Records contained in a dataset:
┌──

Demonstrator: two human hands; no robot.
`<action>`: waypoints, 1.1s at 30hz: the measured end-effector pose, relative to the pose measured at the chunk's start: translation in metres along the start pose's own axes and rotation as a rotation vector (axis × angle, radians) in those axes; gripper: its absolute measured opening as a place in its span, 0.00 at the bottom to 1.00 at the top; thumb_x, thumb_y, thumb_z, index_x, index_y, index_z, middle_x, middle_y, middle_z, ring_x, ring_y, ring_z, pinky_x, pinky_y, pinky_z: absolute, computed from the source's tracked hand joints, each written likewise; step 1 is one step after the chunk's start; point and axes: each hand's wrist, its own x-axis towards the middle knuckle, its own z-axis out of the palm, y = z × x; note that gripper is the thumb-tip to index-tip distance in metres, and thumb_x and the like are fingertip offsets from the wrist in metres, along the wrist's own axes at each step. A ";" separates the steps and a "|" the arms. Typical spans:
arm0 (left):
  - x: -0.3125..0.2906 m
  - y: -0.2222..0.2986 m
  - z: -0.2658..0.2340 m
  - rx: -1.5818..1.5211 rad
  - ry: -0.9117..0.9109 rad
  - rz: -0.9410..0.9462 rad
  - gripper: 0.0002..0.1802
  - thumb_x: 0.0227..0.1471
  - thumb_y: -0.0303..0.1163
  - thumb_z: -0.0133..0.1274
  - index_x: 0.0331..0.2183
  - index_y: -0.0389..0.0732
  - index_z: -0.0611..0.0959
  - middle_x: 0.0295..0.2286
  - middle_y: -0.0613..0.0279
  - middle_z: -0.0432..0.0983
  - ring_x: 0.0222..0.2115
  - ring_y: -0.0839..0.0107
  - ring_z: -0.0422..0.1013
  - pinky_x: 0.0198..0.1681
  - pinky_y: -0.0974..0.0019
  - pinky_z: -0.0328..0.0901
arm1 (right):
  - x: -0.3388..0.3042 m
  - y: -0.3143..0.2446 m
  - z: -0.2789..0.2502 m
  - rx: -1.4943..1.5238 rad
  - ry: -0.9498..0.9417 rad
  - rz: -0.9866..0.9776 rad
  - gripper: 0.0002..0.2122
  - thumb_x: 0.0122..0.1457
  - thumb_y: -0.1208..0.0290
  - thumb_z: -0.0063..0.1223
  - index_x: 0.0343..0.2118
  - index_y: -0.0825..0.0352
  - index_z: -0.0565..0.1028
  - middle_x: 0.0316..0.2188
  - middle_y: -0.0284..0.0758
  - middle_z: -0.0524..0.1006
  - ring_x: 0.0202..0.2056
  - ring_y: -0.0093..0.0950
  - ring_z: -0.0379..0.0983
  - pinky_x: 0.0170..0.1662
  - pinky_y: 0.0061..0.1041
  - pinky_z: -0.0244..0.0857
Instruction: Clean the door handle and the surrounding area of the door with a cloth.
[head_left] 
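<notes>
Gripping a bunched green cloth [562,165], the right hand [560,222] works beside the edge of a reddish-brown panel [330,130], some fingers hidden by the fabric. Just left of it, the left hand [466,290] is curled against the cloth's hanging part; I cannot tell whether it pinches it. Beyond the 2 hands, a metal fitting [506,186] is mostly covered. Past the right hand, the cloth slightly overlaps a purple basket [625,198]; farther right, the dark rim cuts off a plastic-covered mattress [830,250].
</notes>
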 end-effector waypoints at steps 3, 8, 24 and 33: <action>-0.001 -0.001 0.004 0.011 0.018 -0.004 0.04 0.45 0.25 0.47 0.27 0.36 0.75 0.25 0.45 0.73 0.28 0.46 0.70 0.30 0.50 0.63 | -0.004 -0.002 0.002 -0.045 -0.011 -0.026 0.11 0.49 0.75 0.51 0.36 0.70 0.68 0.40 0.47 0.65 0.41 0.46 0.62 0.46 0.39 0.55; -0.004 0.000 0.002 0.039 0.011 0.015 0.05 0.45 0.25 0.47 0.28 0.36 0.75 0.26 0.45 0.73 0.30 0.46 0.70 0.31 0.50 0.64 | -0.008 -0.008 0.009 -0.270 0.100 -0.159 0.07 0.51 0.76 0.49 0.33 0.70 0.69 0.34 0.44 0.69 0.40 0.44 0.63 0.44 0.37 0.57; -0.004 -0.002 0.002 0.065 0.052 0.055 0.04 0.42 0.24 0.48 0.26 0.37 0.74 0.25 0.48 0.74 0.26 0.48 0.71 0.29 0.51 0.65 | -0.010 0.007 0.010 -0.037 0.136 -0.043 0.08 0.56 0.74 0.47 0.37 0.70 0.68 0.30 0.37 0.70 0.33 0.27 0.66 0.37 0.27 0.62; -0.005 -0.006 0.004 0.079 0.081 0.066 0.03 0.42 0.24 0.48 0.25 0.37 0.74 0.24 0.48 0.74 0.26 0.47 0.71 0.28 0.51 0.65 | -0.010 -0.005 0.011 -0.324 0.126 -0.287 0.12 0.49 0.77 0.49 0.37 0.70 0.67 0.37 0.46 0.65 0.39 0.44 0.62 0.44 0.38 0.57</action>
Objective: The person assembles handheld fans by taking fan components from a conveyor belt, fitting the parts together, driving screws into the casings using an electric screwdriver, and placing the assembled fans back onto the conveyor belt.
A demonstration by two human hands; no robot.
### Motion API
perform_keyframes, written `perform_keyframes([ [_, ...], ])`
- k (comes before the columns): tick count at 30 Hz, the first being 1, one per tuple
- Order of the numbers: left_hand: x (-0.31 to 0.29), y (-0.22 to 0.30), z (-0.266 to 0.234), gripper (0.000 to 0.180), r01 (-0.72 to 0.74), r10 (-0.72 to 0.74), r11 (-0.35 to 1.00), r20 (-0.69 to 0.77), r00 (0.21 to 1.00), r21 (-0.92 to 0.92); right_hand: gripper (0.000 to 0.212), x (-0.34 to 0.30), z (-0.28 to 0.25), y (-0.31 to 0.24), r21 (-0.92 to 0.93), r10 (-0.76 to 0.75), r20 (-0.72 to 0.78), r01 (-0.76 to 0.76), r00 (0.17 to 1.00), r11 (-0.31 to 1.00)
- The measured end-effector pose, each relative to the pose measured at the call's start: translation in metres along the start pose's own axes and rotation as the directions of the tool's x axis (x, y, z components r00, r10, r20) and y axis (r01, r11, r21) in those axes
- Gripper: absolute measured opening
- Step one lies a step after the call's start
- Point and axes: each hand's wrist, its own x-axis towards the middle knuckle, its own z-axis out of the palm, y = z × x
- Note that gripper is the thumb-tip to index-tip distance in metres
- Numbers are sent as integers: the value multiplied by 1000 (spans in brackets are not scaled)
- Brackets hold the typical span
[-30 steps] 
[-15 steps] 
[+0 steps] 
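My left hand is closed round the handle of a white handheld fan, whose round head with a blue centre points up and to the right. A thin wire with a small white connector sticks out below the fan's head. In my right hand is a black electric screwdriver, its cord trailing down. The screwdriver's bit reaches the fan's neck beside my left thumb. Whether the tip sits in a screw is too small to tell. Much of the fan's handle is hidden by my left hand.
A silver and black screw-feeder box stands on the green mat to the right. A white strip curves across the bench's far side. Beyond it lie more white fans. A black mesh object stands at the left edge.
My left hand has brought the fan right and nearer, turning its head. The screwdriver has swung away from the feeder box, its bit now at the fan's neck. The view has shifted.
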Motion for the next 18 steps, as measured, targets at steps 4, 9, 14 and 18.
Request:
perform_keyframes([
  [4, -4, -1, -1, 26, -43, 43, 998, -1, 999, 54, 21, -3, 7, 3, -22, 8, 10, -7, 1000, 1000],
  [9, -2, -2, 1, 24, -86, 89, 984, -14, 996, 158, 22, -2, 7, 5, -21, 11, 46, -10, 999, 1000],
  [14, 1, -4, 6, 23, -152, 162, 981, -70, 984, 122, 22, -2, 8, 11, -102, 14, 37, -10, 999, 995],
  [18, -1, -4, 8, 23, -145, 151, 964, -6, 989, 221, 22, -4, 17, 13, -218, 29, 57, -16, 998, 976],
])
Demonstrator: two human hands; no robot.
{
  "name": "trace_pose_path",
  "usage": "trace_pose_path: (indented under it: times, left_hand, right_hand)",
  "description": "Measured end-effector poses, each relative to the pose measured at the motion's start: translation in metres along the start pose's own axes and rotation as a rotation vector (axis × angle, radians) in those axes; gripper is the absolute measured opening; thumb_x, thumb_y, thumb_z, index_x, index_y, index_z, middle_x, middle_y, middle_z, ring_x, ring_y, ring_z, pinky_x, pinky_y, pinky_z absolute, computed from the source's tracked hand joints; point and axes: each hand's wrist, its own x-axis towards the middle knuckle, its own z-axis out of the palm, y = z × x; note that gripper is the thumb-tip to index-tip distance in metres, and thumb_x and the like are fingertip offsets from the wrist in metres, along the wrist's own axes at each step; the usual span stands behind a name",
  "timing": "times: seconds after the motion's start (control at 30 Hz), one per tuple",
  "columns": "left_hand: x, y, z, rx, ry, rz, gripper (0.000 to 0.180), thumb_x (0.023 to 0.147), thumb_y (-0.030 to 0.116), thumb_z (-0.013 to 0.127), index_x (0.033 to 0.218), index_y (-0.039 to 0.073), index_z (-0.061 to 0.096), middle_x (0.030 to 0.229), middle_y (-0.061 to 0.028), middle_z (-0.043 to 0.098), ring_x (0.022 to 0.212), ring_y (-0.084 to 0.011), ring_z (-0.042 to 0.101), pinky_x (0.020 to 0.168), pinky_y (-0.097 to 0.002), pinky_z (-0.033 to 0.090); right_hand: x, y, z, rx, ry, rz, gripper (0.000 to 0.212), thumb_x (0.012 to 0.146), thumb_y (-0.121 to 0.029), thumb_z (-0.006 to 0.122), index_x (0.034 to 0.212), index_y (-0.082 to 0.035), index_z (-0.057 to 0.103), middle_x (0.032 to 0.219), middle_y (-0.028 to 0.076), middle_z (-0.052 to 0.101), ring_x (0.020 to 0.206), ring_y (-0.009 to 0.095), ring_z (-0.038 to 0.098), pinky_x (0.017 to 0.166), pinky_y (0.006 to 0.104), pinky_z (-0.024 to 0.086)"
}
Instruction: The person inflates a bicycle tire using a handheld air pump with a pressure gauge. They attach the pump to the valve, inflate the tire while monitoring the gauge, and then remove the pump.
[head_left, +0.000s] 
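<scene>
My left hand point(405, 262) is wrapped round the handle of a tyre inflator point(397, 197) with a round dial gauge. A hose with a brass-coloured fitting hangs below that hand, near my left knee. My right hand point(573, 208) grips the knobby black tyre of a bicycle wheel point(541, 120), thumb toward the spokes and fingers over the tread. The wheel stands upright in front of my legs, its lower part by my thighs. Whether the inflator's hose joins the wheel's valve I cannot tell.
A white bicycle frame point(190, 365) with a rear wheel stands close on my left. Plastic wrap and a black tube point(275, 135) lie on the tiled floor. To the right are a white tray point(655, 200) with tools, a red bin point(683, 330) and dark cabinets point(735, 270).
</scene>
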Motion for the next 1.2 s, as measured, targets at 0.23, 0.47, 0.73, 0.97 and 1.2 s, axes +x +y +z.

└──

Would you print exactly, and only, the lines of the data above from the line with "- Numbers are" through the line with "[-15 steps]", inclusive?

Answer to this exercise »
- Numbers are sent as integers: the value multiplied by 1000 (spans in brackets are not scaled)
- Brackets hold the typical span
[-30 steps] 
[-15 steps] 

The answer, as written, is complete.